[Lecture 1] Introduction - Reinforcement Learning

Research/RL_DeepMind 2024. 7. 29. 17:57

https://storage.googleapis.com/deepmind-media/UCL%20x%20DeepMind%202021/Lecture%201%20-%20introduction.pdf

https://www.youtube.com/watch?v=TCCjZe0y4Qc&list=PLqYmG7hTraZDVH599EItlEWsUOsJbAodm&index=1

http://incompleteideas.net/book/the-book-2nd.html

You are subjected to some data or experience, but the experience is not fully out of your control. The actions that you take might influence the experience that you get.

An agent interacting with an environment. The agent executes actions and observes the environment.

The main purpose of this course is then, to go inside that agent and figure out how we could build learning algorithms that can help that agent learn to interact better. And what does better mean, the agent is going to try to optimize some reward signal. This is how we're going to specify the goal. And the goal is not to optimize the immediate reward. We're interested in optimizing the sum of rewards into the future.

The expectation depends on the dynamics of the world but also the policy that the agent is following. And then, the goal is to maximize the values we want to pick actions such that this value becomes large. So one way to think about that is that rewards and values together define the utility of states and actions.

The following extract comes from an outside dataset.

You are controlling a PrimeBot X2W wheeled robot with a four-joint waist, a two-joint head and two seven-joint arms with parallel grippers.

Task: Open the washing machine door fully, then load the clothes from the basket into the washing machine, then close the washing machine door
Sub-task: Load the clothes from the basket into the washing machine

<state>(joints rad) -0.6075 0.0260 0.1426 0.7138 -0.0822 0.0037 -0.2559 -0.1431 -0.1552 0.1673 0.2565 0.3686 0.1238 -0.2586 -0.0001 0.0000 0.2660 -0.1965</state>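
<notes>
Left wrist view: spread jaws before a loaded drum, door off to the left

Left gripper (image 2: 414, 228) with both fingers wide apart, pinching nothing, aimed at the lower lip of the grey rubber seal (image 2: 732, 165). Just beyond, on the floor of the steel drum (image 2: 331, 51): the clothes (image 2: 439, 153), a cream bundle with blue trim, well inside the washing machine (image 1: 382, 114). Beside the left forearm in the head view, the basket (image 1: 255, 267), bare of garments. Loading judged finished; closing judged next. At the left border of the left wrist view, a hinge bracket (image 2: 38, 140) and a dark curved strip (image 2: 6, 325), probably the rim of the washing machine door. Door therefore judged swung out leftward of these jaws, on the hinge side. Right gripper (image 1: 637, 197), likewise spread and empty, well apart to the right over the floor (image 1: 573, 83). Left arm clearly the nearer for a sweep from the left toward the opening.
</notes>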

There's no supervised feedback, so we're not saying this action is correct, that action is wrong, instead, we're saying this sequence of actions has this value, that sequence of actions has that value, and then maybe pick the one that has the highest value conveniently. This is used in many algorithms.

The value function of states and actions defined as the expected return conditioned on being in that state and then taking that action a.

Every time step, there's an observation that comes in, and then there's some internal state of the agent and, from the state, the agent might make predictions and it should define some policy somehow. And then, the action gets selected by this policy.

The Agent State refers to everything that the agent takes along with it from one time to the next.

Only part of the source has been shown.